When was the last time you wrote something— a note to a friend, a proposal for work—by hand? Today, typing has become a nearly ubiquitous method of communication, but research suggests that putting pen to paper not only helps young children learn how to read, but that it could also help adults become better writers and learn new concepts.
Handwriting has become a hot-button topic of late because the Common Core State Standards, established in 2010 to guide education curricula, require that schools teach it only in kindergarten and first grade-after that, the focus shifts to typing. Yet "in children, writing by hand helps improve letter A recognition, which I is the strongest I predictor of reading success," explains Karin James, Ph.D., a psychologist at Indiana University.

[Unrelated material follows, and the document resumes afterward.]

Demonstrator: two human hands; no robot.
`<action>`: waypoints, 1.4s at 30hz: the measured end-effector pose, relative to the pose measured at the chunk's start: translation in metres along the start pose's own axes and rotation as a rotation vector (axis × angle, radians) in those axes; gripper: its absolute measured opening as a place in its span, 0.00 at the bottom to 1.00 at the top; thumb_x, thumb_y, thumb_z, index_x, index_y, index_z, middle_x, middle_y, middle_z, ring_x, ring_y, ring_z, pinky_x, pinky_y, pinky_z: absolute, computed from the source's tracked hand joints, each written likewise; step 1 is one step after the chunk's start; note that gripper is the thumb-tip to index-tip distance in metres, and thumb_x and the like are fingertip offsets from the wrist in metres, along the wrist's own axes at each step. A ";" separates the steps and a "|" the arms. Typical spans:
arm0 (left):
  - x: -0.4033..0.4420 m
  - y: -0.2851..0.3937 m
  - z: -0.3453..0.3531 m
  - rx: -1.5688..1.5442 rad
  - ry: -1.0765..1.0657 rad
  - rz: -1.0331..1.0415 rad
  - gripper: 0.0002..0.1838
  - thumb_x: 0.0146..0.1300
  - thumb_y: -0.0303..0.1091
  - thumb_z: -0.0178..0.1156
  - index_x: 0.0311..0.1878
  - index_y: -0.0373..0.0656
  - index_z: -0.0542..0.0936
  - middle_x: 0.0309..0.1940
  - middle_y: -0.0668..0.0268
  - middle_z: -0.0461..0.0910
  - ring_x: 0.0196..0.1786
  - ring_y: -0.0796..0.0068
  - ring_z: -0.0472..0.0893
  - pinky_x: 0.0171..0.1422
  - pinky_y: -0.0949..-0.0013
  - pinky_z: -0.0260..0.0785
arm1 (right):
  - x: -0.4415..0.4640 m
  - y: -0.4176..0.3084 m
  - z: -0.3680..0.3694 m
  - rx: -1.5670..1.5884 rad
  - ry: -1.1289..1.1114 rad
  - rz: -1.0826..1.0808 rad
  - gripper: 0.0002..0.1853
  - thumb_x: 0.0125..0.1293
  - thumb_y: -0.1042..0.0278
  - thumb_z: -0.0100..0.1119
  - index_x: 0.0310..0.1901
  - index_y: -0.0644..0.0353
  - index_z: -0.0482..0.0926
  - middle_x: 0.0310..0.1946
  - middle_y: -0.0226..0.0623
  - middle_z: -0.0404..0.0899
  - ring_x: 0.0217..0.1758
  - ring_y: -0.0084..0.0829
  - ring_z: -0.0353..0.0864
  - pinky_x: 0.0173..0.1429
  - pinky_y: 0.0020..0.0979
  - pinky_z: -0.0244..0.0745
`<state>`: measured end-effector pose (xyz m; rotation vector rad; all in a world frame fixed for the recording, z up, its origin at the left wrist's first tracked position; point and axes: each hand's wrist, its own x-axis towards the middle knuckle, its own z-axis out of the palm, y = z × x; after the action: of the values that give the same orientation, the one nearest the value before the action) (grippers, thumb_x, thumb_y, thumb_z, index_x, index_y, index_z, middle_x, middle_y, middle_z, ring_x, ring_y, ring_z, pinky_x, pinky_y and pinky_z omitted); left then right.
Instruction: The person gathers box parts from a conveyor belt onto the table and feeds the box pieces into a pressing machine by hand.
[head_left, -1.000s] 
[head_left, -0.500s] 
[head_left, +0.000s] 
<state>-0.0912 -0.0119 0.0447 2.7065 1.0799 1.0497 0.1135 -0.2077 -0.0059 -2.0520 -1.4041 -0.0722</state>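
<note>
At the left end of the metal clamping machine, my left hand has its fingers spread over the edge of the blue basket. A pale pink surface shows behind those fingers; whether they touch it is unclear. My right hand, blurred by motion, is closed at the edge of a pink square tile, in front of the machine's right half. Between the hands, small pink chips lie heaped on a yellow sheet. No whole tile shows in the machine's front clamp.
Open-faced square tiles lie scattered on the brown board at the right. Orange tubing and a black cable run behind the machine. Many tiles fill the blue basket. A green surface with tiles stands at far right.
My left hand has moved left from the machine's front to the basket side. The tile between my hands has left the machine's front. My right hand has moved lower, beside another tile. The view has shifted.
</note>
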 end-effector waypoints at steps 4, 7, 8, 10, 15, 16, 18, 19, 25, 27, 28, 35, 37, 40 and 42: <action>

In a 2012 study, James and her colleagues found that when 5-year-olds were shown letters that they had practiced writing by hand, they used brain regions known to be involved in the mastery of reading skills; they did not use these areas after they typed or traced the letters. Although fine motor skills are important, James speculates that some of the benefits of writing by hand stem from its inherent messiness: No two A's or B's that children write look the same, and these variations may help them recognize letters' basic characteristics.
Studies have also found that adults write better and longer prose when they are faster at writing by hand. And we may process what we write by hand more deeply. A 2014 study reported that college students who took longhand notes answered conceptual questions about the material better than students who had typed their notes—meaning that, at least in some ways, students may be better off with a composition pad than a keyboard.